-- TASK ITEM --
Give the whole listing below once more, exactly, without pictures.

-- PROVIDED MATERIAL --
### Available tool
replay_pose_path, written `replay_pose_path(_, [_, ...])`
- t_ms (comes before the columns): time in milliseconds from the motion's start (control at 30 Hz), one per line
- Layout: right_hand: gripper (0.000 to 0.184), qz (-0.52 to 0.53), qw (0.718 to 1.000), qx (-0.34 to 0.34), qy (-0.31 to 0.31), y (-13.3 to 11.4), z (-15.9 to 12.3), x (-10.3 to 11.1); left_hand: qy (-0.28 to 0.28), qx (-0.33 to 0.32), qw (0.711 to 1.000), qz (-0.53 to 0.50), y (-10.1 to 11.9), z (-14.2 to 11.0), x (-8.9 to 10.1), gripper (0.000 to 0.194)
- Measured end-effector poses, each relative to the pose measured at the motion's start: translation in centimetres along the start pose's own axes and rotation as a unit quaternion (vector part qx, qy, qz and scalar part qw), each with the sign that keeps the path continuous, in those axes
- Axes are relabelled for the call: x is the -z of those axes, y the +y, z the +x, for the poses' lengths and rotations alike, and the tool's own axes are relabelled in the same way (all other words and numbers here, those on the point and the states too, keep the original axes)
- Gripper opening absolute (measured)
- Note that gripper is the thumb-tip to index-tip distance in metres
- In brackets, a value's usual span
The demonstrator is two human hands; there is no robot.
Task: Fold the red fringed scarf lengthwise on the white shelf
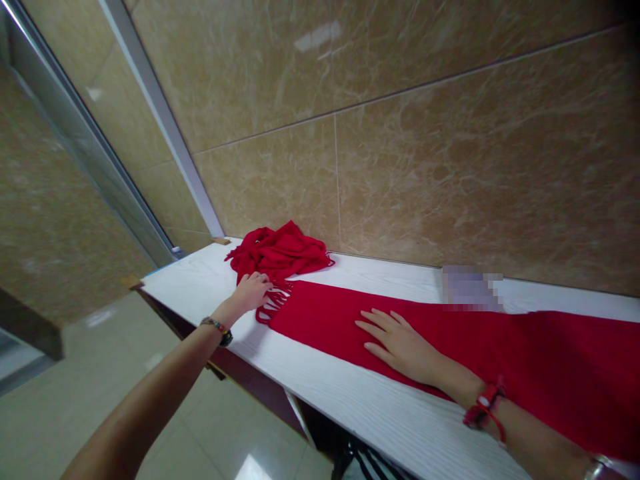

-- EXERCISE RESPONSE --
### Available tool
replay_pose_path, written `replay_pose_path(_, [_, ...])`
- t_ms (comes before the columns): time in milliseconds from the motion's start (control at 30 Hz), one per line
- Layout: right_hand: gripper (0.000 to 0.184), qz (-0.52 to 0.53), qw (0.718 to 1.000), qx (-0.34 to 0.34), qy (-0.31 to 0.31), y (-13.3 to 11.4), z (-15.9 to 12.3), x (-10.3 to 11.1); left_hand: qy (-0.28 to 0.28), qx (-0.33 to 0.32), qw (0.711 to 1.000), qz (-0.53 to 0.50), y (-10.1 to 11.9), z (-14.2 to 11.0), x (-8.9 to 10.1), gripper (0.000 to 0.194)
- Measured end-effector poses, each relative to the pose measured at the motion's start: translation in centimetres along the start pose's own axes and rotation as a unit quaternion (vector part qx, qy, qz and scalar part qw), each with the sign that keeps the path continuous, in those axes
- Axes are relabelled for the call: x is the -z of those axes, y the +y, z the +x, for the poses' lengths and rotations alike, and the tool's own axes are relabelled in the same way (all other words and numbers here, those on the point and the states too, keep the original axes)
- Gripper opening absolute (measured)
- Note that gripper is the thumb-tip to index-tip distance in metres
- In brackets, a value's usual span
The demonstrator is two human hands; there is no robot.
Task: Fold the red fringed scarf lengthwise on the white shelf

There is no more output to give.